No solo en términos humanitarios resulta urgente un replanteo de la forma en que se concibe, gestiona e informa sobre el problema de las cárceles en Argentina. Una mirada preocupada por la seguridad y la violencia social también debería denunciar las condiciones de detención y el aumento del encierro como política pública central. Es importante desconfiar de la foto de las cárceles llenas, como una bandera ganada en la lucha contra el delito. Es fundamental mirar la película del antes, durante y después del encierro, y el círculo de exclusión social que se organiza alrededor de este proceso, del que son protagonistas las personas detenidas y sus familiares.

En cualquier visita a una cárcel argentina se llega a la misma conclusión: si una persona sale del encierro y logra encontrar un trabajo y acceder a los bienes básicos para vivir, no es gracias al efecto de la cárcel, sino a una excepción a su normal funcionamiento.
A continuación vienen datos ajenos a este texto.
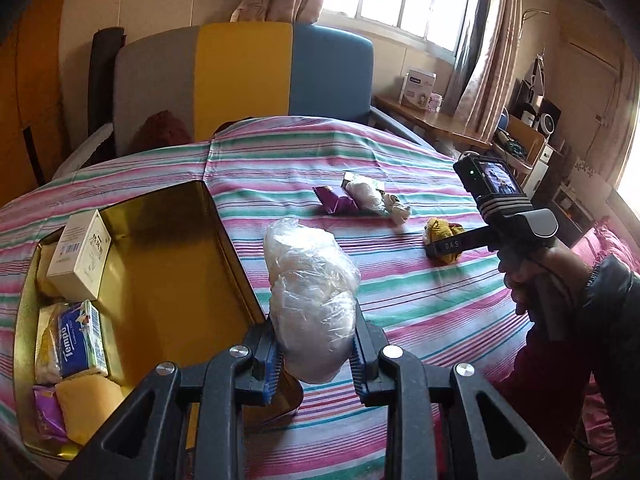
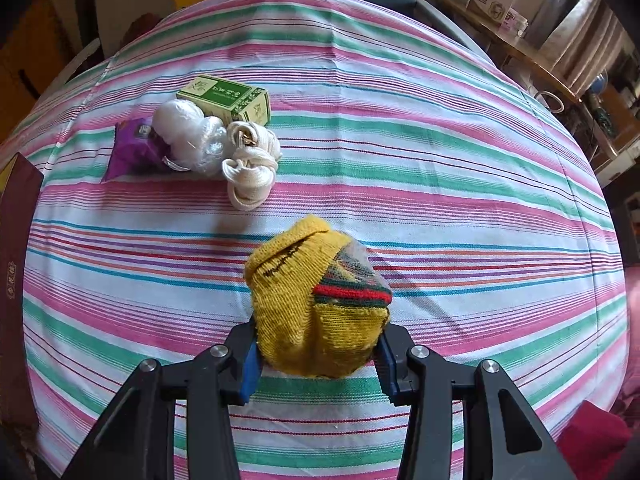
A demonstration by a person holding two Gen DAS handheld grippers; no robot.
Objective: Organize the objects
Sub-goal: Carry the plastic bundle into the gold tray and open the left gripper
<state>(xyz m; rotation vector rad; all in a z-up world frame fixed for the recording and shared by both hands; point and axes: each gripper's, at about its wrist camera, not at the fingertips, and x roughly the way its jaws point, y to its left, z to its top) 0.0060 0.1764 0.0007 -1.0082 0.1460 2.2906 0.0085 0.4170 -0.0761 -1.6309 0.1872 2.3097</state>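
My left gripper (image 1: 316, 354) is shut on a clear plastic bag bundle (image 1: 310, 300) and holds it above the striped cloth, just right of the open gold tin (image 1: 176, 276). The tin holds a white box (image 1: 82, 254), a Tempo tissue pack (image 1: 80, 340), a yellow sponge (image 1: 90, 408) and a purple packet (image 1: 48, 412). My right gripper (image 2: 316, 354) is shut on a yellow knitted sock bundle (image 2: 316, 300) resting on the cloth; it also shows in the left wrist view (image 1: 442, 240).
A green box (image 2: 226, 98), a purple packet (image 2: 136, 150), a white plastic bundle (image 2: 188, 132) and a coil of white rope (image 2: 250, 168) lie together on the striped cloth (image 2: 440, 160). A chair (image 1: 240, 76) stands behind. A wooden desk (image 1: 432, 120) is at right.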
No hace falta ser un especialista para darse cuenta.





Las políticas de más encierro no mostraron que puedan bajar el delito. Pero sí es claro que mientras sigan aumentando las desigualdades, se incrementará la violencia social, el delito y las muertes violentes y, con eso, la cantidad de personas encerradas y el número de familiares cuyas vidas cotidianas estarán moldeadas por el encierro de sus seres queridos.

Mientras en Finlandia cierran prisiones, las cárceles no tienen rejas, y los guardias no portan armas, en Argentina se está pensando en aumentar la cantidad de presos. Los detenidos en la cárcel son la punta del iceberg de un sistema social cada vez más desigual. Un verdadero delito.